Written by RAG- AMMA ERF (Research Action Group)
In this post, we will look at the importance of a sample size, and the assumptions behind estimating the sample size.
You have defined your research question. You have a hypothesis in hand and are now ready to start research that will either prove or disprove your hypothesis. You have searched the literature, found evidence to indicate that it is worth the while to pursue your question. You have then gone about choosing an appropriate design for your study and have decided the variables to study. You are now reached a very important phase (Hope these statements are not assumptions and that you have really done all of this!)- How many subjects should I study?
HOW MANY SUBJECTS DO I STUDY?
The number of subjects to study is important for several reasons
- Ensures that there are enough subjects in the study to minimize the risk of drawing wrong conclusions
- Provides an understanding of the resources needed to complete the study (before you actually start the study) and gives a very good indication of the study is feasible within your resources
- The sample size assumes particular significance when we do not find any significant difference between groups- we need to show that this lack of difference is true and not because we did not study an adequate number of subjects.
Needless to say, the sample size for a study has to be estimated before the study starts.
Sample size estimations can turn out to be complex, especially for RCTs, and you may be better off letting a biostatistician do the sample size. However, knowledge of the assumptions behind sample size estimations will help you provide meaningful information to the biostatistician, which of course will help the biostatistician estimate sample size easily.
Results of your study | The Truth | |
Treatments are not different | Treatment are different | |
Conclude treatments are not different | Correct Decision | Type II Error (β) |
Conclude treatments are different | Type I Error (α) | Correct Decision (1- β) POWER |
α= probability of a type I error; the probability of concluding that the treatments are different when actually the treatments do not differ
β= probability of making a type II error; probability of concluding that the treatments do not differ when actually the treatments do differ
Power= probability of correctly concluding that the treatments do differ; and the probability of detecting a difference between the treatments if they do differ.
Sample size for a proportion, or descriptive study
Input Data:
- Population size
- Expected prevalence of the condition of interest or the expected proportion
- Confidence limits or the absolute precision (how much deviation are you willing to tolerate- usually kept between 5-15% but can vary depending on what you are studying)

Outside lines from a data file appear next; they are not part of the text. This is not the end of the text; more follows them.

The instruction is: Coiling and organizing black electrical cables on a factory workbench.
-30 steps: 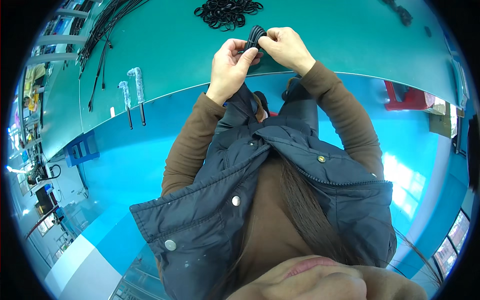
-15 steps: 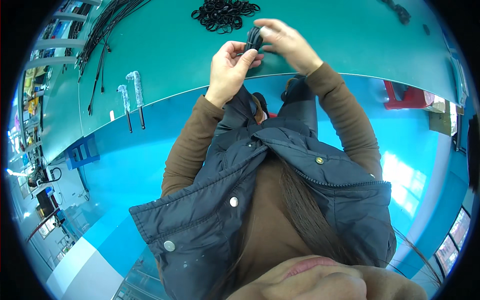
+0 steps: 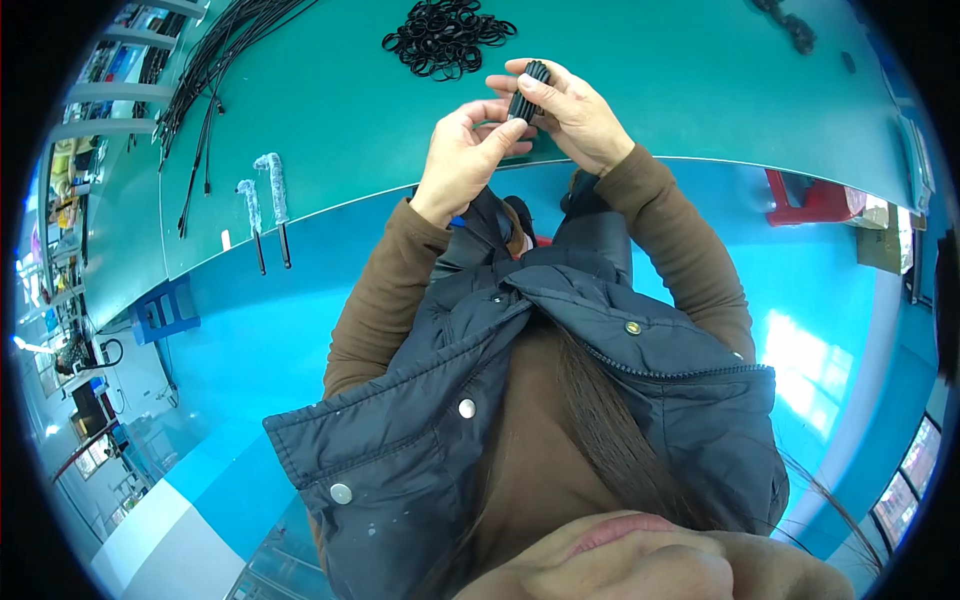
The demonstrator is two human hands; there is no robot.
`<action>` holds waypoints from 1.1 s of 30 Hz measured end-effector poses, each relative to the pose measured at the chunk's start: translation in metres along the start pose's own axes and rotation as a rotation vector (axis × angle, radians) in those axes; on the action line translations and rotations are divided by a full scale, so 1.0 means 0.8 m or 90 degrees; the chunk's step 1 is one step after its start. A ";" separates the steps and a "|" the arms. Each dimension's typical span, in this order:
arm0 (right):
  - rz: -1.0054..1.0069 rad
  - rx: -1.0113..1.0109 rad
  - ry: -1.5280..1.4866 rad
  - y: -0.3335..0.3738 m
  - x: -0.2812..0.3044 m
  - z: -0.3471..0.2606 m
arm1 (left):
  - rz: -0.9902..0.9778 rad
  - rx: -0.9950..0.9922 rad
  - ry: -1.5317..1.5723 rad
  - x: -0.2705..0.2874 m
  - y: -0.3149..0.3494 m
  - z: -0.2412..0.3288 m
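A black cable, coiled into a short tight bundle [image 3: 530, 90], is held between my two hands above the green table. My left hand [image 3: 470, 150] pinches its lower end between thumb and fingers. Around the upper end are the fingers and thumb of my right hand [image 3: 580, 115]. Beyond my hands, a pile of small black bands [image 3: 448, 38] lies on the table. Parts of the bundle are hidden behind my fingers.
Long black cables [image 3: 205, 95] lie loose on the green table [image 3: 330, 110] at the far left. Two dark-handled tools with wrapped heads [image 3: 270, 190] overhang its near edge. A dark bundle [image 3: 797, 30] lies at the far right. A red stool [image 3: 805, 200] stands on the blue floor.
My right hand has come in from beside the bundle and closed on its upper end. The bundle has shifted slightly right and nearer, with my left hand still on it.
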State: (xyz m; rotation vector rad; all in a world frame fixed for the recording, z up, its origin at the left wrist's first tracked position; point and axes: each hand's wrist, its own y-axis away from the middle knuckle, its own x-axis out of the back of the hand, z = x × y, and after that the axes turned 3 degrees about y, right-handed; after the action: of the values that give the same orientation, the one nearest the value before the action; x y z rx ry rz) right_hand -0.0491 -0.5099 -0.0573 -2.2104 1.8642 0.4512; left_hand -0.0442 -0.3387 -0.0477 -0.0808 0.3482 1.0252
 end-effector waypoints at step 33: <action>-0.034 -0.027 0.128 0.006 0.006 -0.012 | -0.069 0.115 0.094 0.005 -0.009 -0.007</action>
State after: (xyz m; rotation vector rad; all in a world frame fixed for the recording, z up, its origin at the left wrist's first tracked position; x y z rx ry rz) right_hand -0.0518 -0.5188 -0.0498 -2.4065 1.9022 0.2701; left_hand -0.0376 -0.3404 -0.0551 -0.0119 0.5630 0.8792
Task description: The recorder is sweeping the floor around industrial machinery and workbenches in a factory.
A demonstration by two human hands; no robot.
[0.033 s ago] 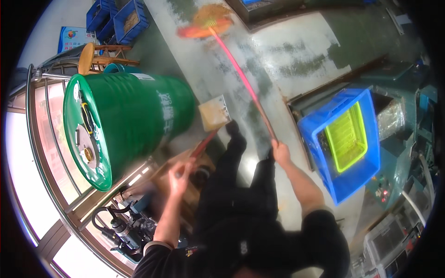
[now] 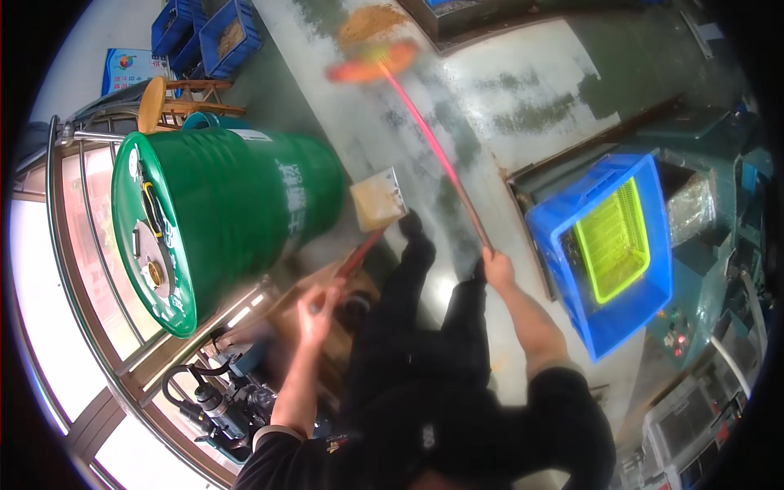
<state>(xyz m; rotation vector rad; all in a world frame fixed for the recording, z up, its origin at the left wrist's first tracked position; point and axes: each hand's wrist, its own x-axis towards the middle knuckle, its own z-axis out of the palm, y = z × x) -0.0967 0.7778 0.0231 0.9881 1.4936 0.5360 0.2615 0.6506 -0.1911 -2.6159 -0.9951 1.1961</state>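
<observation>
My right hand point(image 2: 497, 268) is wrapped round the upper end of a broom point(image 2: 429, 135) with a long pink-red stick. Its orange-red bristle head, smeared by motion, is far ahead on the floor. Just beyond the head lies a pile of brown, sawdust-like material point(image 2: 369, 23). My left hand point(image 2: 317, 309) is closed on the red handle of a dustpan point(image 2: 378, 202). The pan sits beside my shoe, near the green drum, with tan material or staining on its surface.
A large green drum point(image 2: 237, 204) stands at left, pliers on its lid. On the right, a blue crate point(image 2: 600, 318) holds a yellow-green basket point(image 2: 604, 278). Blue bins point(image 2: 229, 41) and a wooden stool point(image 2: 152, 104) are at far left; machinery point(image 2: 224, 408) is at near left.
The broom head has shifted slightly right and nearer to me, leaving more of the brown pile uncovered. My left hand and the dustpan have stayed in place.
</observation>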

- Design Effect for complex cluster surveys (used if the selection is not random or systematic in nature)
Sample size for an unmatched case control study
Input Data
- Two sided confidence interval (1- α)-confidence intervals usually chosen between 90-99%, commonly 95%
- Power (1- β)- usually, ≥80% chosen as power. The minimum power should be 80%
- Ratio of cases to controls
- Percent of controls exposed to the factor of interest (between 0 and 99.99)
- Percentage of cases with exposure to the factor of interest (between 0 and 99.99)
- Odds ratio of interest
Sample Size for cross sectional, cohort and RCT
- Two sided confidence interval (1- α)-confidence intervals usually chosen between 90-99%, commonly 95%
- Power (1- β)- usually, ≥80% chosen as power. The minimum power should be 80%
- Ratio of unexposed to exposed in sample
- Percent of unexposed with outcome (between 0 and 99.99)
- Percentage of exposed with outcome (between 0 and 99.99)
- Odds ratio of interest
- Risk/Prevalence ratio
- Risk/prevalence difference (between -99.99 to 99.99)
Additional parameters of interest for RCT
- Effect size of interest
- Superiority, non-inferiority or inferiority margin
Note: Can choose a one sided confidence interval if interested only in results in one direction.
Sample Size for comparing two means
- Two sided confidence interval
- Power
- Ratio of sample size (group 2/group1)
- Mean or mean difference
- Standard deviation or variance
These assumptions or input data will help you derive sample sizes for relatively uncomplicated studies. You may need to consult a biostatistician for more complex sample size estimations.
The sample size estimations are different for different study designs. The study design depends on the research question you ask. Collecting the input data is important to estimate the sample size. Inappropriate sample sizes lead to studies that do not really add value to the literature. Studies with inappropriate sample sizes can also bias systematic reviews and meta-analyses. Do a sample size estimation before you start the study.
Consult someone with biostatistical expertise if you are not sure.